* **Assignment**: Among the records below, find each line that includes the string "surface" and copy it.

* **Supplied records**:
[Start of section]
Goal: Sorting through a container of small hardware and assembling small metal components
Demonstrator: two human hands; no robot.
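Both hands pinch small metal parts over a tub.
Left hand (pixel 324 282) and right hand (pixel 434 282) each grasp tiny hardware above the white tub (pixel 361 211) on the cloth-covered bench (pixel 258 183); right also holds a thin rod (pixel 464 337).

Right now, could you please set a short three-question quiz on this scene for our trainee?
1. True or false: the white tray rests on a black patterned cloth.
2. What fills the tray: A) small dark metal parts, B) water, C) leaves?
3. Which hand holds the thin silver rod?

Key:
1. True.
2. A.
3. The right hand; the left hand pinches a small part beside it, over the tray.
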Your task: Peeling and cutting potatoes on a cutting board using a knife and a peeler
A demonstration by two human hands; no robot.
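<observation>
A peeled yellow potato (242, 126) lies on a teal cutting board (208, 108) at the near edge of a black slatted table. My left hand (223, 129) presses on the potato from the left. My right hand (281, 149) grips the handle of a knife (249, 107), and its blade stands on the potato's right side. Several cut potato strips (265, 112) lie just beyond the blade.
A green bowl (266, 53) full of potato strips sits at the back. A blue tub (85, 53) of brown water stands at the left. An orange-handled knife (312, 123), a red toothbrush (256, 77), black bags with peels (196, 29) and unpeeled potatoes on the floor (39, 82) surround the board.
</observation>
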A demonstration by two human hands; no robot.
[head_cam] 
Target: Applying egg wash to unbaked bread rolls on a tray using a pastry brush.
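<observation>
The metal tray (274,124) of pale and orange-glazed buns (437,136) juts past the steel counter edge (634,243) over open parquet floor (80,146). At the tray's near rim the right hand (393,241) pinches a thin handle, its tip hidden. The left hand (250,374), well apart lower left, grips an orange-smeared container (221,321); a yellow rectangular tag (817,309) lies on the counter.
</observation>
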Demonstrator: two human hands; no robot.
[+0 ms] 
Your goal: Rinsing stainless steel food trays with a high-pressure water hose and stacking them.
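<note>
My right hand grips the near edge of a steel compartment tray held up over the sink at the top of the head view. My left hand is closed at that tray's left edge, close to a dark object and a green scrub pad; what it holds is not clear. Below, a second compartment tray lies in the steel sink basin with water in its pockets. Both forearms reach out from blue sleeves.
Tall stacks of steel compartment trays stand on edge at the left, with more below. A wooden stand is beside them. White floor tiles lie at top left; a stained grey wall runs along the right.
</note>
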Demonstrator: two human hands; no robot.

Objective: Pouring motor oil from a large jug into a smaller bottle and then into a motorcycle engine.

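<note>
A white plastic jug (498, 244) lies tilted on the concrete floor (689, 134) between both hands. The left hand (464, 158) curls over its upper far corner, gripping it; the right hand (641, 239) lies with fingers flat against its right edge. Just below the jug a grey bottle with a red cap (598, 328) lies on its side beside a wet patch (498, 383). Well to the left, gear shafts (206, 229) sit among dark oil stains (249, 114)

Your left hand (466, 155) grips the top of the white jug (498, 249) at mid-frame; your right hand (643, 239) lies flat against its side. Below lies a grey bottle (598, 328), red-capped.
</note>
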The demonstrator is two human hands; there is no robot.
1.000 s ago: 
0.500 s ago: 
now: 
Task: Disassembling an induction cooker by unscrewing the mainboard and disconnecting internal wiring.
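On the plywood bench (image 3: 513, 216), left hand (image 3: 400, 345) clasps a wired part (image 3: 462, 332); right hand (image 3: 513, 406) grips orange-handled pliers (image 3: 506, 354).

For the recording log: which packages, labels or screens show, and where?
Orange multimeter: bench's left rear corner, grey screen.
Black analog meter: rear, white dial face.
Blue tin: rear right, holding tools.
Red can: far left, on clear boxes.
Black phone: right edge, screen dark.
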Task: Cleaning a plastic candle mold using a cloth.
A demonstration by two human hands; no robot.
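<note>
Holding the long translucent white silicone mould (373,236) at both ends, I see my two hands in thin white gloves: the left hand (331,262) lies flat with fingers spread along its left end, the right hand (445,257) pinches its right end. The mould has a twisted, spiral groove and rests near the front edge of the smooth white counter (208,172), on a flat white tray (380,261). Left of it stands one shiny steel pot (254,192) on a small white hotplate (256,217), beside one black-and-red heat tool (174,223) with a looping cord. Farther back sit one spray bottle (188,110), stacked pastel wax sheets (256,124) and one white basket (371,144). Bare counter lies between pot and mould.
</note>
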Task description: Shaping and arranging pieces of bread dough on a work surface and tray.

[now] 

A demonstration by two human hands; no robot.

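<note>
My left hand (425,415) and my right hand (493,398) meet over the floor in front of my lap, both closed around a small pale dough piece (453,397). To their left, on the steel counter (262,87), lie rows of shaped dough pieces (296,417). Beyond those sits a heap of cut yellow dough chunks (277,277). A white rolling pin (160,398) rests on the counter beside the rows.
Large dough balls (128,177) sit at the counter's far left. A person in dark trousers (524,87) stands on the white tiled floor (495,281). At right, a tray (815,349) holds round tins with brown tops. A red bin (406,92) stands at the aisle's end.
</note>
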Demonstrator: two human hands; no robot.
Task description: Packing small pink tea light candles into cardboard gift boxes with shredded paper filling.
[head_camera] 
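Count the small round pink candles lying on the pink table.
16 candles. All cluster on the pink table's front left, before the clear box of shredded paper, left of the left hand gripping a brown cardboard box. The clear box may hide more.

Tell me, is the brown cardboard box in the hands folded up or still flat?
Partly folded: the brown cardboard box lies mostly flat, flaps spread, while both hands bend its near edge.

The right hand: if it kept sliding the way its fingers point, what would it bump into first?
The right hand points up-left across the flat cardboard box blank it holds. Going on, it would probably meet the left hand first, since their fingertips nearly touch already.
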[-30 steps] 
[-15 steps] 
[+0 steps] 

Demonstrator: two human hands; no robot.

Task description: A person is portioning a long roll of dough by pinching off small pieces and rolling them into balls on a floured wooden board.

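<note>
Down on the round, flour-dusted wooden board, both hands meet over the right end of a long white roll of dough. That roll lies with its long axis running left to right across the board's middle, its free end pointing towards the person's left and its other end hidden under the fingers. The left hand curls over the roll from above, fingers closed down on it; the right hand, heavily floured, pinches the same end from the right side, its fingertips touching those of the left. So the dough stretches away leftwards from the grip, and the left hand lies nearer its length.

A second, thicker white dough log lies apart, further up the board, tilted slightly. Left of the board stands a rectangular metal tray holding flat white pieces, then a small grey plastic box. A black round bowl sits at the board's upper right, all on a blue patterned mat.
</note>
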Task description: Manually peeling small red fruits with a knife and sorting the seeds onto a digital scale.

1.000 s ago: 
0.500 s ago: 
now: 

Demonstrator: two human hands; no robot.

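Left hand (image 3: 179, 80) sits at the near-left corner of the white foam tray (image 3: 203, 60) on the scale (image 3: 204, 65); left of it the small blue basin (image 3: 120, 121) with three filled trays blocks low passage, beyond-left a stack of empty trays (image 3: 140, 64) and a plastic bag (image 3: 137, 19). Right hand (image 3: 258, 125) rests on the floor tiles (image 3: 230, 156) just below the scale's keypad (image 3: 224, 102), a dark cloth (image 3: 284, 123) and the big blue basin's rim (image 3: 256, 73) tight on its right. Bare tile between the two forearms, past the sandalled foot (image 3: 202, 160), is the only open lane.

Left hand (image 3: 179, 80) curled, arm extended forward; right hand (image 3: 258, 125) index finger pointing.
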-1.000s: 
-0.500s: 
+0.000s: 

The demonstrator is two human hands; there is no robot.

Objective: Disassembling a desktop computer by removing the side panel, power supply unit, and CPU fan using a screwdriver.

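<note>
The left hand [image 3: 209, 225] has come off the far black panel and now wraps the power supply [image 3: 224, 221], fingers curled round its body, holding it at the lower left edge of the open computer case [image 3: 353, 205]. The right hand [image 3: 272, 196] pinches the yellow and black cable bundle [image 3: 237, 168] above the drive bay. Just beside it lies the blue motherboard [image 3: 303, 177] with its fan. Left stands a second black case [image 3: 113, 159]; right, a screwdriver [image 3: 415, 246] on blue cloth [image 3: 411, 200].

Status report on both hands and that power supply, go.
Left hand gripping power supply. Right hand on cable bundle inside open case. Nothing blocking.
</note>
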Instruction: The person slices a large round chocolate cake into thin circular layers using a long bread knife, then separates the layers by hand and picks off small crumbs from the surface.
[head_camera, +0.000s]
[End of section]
* **Solution for this exercise**:
Task description: Shaping and arranging pieces of bread dough on a work surface and tray.
Instruction: The person slices a large round chocolate cake into thin circular layers using a long bread knife, then separates the layers by hand and picks off small crumbs from the surface.

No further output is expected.